WORK REQUIRED:
Set the data down again, word for word, as it appears below.

[Opening DATA SHOWN section]

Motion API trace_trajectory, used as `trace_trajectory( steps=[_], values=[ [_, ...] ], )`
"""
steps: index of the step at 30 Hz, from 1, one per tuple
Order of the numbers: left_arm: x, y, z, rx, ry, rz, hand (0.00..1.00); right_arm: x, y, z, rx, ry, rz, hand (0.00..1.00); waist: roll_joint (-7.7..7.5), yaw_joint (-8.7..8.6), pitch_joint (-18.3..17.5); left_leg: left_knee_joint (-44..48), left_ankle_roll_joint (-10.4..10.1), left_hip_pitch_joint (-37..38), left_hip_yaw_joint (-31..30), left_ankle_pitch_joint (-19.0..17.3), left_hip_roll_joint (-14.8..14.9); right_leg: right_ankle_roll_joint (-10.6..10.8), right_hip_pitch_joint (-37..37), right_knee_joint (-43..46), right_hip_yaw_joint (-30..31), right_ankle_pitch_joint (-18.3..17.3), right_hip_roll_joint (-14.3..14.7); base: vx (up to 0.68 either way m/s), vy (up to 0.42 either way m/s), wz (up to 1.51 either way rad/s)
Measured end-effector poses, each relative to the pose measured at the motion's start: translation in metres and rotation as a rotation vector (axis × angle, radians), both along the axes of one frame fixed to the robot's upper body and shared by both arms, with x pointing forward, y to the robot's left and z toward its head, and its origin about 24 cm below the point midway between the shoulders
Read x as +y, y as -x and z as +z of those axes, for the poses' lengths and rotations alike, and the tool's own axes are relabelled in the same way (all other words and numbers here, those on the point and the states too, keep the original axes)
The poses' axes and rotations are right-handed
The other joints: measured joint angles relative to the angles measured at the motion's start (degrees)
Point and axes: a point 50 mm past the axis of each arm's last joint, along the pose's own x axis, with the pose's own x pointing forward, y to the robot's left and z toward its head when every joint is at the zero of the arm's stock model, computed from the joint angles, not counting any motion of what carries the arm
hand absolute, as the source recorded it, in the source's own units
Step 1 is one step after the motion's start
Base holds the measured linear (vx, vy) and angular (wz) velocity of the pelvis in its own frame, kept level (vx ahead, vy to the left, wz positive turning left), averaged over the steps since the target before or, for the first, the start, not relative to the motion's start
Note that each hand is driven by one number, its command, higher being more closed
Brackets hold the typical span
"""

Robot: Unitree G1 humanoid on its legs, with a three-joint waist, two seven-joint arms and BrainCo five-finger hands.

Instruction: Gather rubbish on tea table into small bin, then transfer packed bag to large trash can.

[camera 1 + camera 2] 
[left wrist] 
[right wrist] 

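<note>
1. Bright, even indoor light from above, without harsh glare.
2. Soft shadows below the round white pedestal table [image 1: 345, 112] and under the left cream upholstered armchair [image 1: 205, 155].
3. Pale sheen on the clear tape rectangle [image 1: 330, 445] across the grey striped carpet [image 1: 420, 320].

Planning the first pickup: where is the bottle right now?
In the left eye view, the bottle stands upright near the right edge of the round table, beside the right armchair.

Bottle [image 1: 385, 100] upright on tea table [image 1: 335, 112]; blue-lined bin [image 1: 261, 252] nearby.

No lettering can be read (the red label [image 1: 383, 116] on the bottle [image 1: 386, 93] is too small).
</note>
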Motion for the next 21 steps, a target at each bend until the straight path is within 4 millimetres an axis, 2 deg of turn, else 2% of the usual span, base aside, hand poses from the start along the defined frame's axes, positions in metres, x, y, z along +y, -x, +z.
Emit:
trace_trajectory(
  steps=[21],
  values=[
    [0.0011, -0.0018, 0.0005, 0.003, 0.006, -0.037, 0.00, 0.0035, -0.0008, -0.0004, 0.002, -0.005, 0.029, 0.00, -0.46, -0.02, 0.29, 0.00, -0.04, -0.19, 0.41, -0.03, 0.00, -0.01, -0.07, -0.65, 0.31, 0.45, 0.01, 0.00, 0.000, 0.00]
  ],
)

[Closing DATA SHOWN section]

RESPONSE BOX:
Motion API trace_trajectory, used as `trace_trajectory( steps=[_], values=[ [_, ...] ], )`
"""
steps: index of the step at 30 Hz, from 1, one per tuple
Order of the numbers: left_arm: x, y, z, rx, ry, rz, hand (0.00..1.00); right_arm: x, y, z, rx, ry, rz, hand (0.00..1.00); waist: roll_joint (-7.7..7.5), yaw_joint (-8.7..8.6), pitch_joint (-18.3..17.5); left_leg: left_knee_joint (-44..48), left_ankle_roll_joint (-10.4..10.1), left_hip_pitch_joint (-37..38), left_hip_yaw_joint (-31..30), left_ankle_pitch_joint (-19.0..17.3), left_hip_roll_joint (-14.8..14.9); right_leg: right_ankle_roll_joint (-10.6..10.8), right_hip_pitch_joint (-37..37), right_knee_joint (-43..46), right_hip_yaw_joint (-30..31), right_ankle_pitch_joint (-18.3..17.3), right_hip_roll_joint (-14.3..14.7); base: vx (up to 0.68 either way m/s), vy (up to 0.42 either way m/s), wz (up to 1.51 either way rad/s)
Measured end-effector poses, each relative to the pose measured at the motion's start: translation in metres and rotation as a rotation vector (axis × angle, radians), both along the axes of one frame fixed to the robot's upper body and shared by both arms, with x pointing forward, y to the robot's left and z toward its head, and its origin about 24 cm below the point midway between the shoulders
Read x as +y, y as -x and z as +z of those axes, for the poses' lengths and rotations alike, and the tool's own axes are relabelled in the same way (all other words and numbers here, those on the point and the states too, keep the original axes)
The poses' axes and rotations are right-handed
The other joints: measured joint angles relative to the angles measured at the motion's start (degrees)
Point and axes: a point 50 mm past the axis of each arm's last joint, along the pose's own x axis, with the pose's own x pointing forward, y to the robot's left and z toward its head when every joint is at the zero of the arm's stock model, computed from the joint angles, not counting any motion of what carries the arm
hand absolute, as the source recorded it, in the source's own units
Step 1 is one step after the motion's start
Base holds the measured linear (vx, vy) and angular (wz) velocity of the pelvis in its own frame, kept level (vx ahead, vy to the left, wz positive turning left), averaged over the steps since the target before or, for the first, the start, not relative to the motion's start
Note that each hand is driven by one number, its command, higher being more closed
Brackets hold the typical span
"""

Robot: Unitree G1 humanoid on its legs, with a three-joint waist, two seven-joint arms and BrainCo five-finger hands.

Instruction: Gather rubbish on tea table into small bin, then transfer packed bag to large trash can.

[camera 1 + camera 2] 
[left wrist] 
[right wrist] 

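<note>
1. Bright, even indoor light from above, without harsh glare.
2. Soft shadows below the round white pedestal table [image 1: 345, 112] and under the left cream upholstered armchair [image 1: 205, 155].
3. Pale sheen on the clear tape rectangle [image 1: 330, 445] across the grey striped carpet [image 1: 420, 320].

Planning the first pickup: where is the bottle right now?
In the left eye view, the bottle stands upright near the right edge of the round table, beside the right armchair.

Bottle [image 1: 385, 100] upright on tea table [image 1: 335, 112]; blue-lined bin [image 1: 261, 252] nearby.

No lettering can be read (the red label [image 1: 383, 116] on the bottle [image 1: 386, 93] is too small).
</note>
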Motion for the next 21 steps, a target at each bend until the straight path is within 4 millimetres an axis, 2 deg of turn, else 2% of the usual span, base aside, hand poses from the start along the defined frame's axes, positions in metres, x, y, z along +y, -x, +z.
Emit:
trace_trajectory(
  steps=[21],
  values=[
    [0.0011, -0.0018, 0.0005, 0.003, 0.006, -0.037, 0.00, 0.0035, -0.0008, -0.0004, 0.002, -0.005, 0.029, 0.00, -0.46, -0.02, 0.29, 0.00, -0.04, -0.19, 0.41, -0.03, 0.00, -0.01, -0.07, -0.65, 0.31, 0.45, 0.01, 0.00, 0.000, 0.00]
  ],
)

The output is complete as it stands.